After relocating to London in 1973, Nigerian Afro-rock stars The Funkees made the decision to obfuscate their mighty Igbo roots and tip the band’s stylistic scales in a more westerly direction. When the group broke up in 1978, co-founder Harry Mosco reoriented himself as a breezy funker-for-all-seasons on hit singles like “Country Boy” (1978) and “Sugar Cane Baby” (1982).
In 1979, Mosco released Peace & Harmony, a sleek sleeper of an album that touches on most of Mosco’s modes and adds a couple of outstanding surprises. Star Wars synths—all the rage by ’79—and a sly, muted jazz trumpet embellish “Sexy Dancer,” Peace & Harmony’s slinky and seamless four-to-the-floor opener. And on side two, Mosco delivers a passionately laidback one-two punch with the mellow disco-reggae title track and its intricate and heady version of same, “Peaceful Dub.”

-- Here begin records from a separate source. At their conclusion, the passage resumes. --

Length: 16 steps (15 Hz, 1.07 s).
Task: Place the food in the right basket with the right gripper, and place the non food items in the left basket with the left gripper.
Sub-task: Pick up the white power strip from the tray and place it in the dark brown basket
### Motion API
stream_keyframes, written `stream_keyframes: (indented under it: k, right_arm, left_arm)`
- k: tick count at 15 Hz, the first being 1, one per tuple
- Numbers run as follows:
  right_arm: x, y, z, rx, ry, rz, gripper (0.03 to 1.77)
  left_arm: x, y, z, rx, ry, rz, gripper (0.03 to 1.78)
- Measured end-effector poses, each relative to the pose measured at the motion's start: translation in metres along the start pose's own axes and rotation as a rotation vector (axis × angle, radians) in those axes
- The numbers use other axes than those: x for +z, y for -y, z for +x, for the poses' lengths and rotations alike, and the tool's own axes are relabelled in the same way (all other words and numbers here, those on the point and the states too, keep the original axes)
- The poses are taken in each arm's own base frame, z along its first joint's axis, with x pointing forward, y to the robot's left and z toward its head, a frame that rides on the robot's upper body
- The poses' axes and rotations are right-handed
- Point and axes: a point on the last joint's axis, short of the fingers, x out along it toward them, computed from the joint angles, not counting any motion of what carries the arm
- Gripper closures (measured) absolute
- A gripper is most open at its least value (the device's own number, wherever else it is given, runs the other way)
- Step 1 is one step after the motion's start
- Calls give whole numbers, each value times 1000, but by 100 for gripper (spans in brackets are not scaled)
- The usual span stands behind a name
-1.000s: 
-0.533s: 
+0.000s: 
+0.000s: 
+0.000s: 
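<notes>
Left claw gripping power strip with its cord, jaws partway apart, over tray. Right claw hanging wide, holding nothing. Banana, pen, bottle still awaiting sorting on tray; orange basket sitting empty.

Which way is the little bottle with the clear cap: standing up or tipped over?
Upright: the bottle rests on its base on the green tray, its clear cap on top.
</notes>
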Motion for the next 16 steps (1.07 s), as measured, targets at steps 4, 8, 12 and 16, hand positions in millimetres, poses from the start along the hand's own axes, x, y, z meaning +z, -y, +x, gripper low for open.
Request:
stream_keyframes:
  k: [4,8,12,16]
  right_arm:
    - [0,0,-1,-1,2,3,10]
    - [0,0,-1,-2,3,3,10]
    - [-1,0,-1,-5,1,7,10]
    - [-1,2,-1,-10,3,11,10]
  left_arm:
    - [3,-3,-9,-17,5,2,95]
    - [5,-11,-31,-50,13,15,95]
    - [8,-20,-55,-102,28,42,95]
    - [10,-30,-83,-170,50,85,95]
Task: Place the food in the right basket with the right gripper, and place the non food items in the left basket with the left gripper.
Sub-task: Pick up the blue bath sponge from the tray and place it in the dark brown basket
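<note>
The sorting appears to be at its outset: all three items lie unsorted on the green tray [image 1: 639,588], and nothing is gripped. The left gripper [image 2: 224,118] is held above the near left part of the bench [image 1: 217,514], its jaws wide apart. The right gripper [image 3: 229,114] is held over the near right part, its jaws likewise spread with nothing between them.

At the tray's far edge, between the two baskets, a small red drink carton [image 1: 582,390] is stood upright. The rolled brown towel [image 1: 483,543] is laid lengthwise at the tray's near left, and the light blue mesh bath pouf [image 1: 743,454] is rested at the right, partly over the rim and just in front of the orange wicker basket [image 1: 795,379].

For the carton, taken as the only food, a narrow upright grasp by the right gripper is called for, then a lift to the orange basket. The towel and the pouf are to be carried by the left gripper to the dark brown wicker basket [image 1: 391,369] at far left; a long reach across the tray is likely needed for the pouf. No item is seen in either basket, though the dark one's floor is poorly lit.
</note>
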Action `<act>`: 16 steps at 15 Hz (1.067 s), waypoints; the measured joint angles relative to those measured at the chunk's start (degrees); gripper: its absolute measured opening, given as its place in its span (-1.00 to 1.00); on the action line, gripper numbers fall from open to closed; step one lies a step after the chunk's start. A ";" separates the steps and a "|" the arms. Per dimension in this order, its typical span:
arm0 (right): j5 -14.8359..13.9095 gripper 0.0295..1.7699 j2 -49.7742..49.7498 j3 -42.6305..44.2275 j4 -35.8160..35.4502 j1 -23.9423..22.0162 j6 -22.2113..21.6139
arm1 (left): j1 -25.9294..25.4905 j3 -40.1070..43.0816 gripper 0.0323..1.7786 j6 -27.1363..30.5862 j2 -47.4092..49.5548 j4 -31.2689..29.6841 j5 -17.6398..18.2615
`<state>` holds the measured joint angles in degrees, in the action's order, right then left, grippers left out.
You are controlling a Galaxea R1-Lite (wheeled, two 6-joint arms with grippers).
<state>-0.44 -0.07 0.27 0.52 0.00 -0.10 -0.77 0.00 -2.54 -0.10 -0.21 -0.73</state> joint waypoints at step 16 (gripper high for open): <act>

Mosco may have been the album’s writer, arranger, and producer, but some of the credit for its more inventive moments, especially that terrific dub track, is owed to engineer Mark Lusardi, who’d been working with London alt-reggae-rock troublemakers like Public Image Ltd., Jah Wobble, and Dennis “Blackbird” Bovell.
“I got reggae in my eyes, rock ‘n’ roll on my lips,” sings Mosco on Peace & Harmony’s closing boogie, “Do It Together.” Having opted for the disco imperative, The Funkees were no more; Mosco himself released only two more albums and would die penniless in 2012. “But I still can’t get no satisfaction,” he continues, “’cause Afro is the main thing.”